I hate that question and it catches me out every time even though I know it’s coming. Answer that and stay fashionable. I’m a songwriter and I write about what’s going on around me, politically often,  from experience usually,  trying to see things through someone else’s eyes occasionally. I want to write a song with an opening line that tells a whole story in a few words (influence: Billy Bragg), I want to write a song with a clever, funny, persistent rhyme scheme (influence: Ian Dury), I want to write a song that the whole band comes in with a bang right at the beginning (influence: The Clash), I want to write a modern acapella folk song (influence Chumbawamba), I want to write a song about Brexit (influence: David Cameron, Nigel Farage, Boris Johnson, EU directives, the electorate), I want to write a song that exorcises my rage and frustration (influence: Future Of The Left, Christian Fitness), I want to write a song with a killer hook and an immediate singalong chorus (influence The Wildhearts),  I want to write a song about the second-fastest milkcart in the West……

But enough about me.

The Wakes cite The Pogues, Dick Gaughan, The Clash, Dropkick Murphys and Bob Dylan, wisely using the word “including” to avoid making an exhaustive list, which should be enough to give you some idea. Proudly Glaswegian and anti-fascist, I was blown away the first time I saw them live and they come highly recommended by The Family.

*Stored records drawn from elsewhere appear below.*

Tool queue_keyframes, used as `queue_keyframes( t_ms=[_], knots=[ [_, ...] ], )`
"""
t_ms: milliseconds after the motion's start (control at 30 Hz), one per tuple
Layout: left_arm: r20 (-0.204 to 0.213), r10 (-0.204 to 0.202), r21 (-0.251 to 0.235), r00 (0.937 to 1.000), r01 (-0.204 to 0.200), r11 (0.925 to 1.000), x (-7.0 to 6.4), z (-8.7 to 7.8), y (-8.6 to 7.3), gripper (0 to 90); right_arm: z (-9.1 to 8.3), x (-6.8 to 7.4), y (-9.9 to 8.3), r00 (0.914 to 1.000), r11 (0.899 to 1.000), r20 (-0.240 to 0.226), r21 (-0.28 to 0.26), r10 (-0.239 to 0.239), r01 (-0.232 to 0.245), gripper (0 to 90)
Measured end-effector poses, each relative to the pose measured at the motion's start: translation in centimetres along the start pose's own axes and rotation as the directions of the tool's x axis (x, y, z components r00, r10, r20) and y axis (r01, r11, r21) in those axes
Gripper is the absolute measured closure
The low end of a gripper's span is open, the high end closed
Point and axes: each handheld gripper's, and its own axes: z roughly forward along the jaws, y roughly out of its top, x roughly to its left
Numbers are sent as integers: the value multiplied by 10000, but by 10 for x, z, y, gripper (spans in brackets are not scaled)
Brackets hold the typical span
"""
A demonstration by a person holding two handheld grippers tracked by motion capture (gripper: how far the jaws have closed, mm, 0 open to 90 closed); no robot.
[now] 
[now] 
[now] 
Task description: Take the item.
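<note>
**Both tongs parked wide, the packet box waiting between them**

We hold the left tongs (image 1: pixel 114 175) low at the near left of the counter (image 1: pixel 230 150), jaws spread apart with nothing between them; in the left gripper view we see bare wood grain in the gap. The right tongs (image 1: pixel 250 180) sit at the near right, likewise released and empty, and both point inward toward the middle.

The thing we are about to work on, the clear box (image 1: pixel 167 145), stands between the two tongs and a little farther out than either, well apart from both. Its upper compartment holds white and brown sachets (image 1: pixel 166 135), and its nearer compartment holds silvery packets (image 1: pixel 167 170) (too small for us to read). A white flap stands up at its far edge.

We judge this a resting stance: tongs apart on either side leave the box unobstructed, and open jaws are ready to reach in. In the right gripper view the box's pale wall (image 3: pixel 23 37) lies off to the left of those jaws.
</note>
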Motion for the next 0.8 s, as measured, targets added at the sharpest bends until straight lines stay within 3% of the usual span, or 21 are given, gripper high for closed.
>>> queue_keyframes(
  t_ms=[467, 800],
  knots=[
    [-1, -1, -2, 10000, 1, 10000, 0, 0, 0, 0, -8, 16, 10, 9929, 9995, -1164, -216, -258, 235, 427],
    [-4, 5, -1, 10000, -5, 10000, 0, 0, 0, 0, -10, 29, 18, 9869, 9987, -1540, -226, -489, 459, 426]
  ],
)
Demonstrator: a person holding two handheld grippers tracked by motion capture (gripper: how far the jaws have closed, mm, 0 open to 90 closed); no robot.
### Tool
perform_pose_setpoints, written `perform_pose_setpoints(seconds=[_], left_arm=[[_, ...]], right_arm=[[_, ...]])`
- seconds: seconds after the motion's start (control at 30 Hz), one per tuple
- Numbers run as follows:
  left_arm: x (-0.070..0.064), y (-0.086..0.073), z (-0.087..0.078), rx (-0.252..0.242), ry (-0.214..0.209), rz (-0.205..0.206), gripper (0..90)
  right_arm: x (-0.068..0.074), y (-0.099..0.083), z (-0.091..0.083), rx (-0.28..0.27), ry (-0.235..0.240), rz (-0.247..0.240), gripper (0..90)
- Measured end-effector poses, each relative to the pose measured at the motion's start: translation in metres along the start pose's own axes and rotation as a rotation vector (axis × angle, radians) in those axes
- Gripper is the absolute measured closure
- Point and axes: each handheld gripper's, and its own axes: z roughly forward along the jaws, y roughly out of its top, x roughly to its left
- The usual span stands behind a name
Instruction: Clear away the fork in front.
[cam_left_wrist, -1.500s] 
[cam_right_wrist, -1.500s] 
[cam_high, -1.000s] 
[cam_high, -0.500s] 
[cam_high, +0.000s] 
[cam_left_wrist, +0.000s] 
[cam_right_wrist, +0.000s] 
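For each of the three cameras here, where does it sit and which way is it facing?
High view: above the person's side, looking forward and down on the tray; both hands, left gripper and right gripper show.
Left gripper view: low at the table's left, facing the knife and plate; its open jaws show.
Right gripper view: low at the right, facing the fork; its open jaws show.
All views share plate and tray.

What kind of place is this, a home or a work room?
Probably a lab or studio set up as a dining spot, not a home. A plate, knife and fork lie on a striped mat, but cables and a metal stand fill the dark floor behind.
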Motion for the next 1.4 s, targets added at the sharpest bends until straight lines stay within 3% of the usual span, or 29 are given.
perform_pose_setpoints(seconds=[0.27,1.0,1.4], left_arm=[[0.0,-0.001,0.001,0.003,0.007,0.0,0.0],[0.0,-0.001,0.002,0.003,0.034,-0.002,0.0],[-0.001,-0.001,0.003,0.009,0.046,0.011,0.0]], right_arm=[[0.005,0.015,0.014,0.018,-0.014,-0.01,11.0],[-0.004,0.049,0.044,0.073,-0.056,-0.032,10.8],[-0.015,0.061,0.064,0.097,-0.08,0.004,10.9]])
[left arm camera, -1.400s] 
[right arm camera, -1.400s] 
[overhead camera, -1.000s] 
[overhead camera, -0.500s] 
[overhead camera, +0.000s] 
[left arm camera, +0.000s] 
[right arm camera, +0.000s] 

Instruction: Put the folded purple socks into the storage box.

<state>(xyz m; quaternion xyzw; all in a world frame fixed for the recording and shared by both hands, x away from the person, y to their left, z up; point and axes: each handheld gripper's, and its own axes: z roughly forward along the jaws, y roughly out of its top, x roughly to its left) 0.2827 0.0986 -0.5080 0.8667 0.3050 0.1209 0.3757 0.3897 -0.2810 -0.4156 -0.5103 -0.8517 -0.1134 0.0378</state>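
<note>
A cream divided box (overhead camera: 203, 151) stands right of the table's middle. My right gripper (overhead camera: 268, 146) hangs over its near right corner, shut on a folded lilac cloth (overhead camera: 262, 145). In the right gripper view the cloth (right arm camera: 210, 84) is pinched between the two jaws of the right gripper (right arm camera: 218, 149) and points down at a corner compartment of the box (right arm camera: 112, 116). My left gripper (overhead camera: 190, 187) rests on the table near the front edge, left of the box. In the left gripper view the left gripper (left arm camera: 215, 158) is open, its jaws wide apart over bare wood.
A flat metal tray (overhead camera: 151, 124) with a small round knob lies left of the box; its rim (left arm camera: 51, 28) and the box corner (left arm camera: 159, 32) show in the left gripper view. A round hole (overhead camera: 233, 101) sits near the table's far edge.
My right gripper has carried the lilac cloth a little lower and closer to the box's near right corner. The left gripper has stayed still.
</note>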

You can make your own mind up at the end of the month. The Wakes are opening for Billy Bragg at Islington Assembly Hall on the 25th, and we’re lucky enough to be opening for them on the 26th at the New Cross Inn. If that wasn’t tempting enough, we’ll be joined by our good friend and Bragg favourite, Paddy Nash.

Philosophy Football are already calling it the gig of the year, and you can still get a ticket here.

I suspect that The Wakes’ and Protest Family’s influences Venn diagram has actually got more than one name in the bit where the circles intersect, so who’s going to edit their Wikipedia page and add Uncle Bill?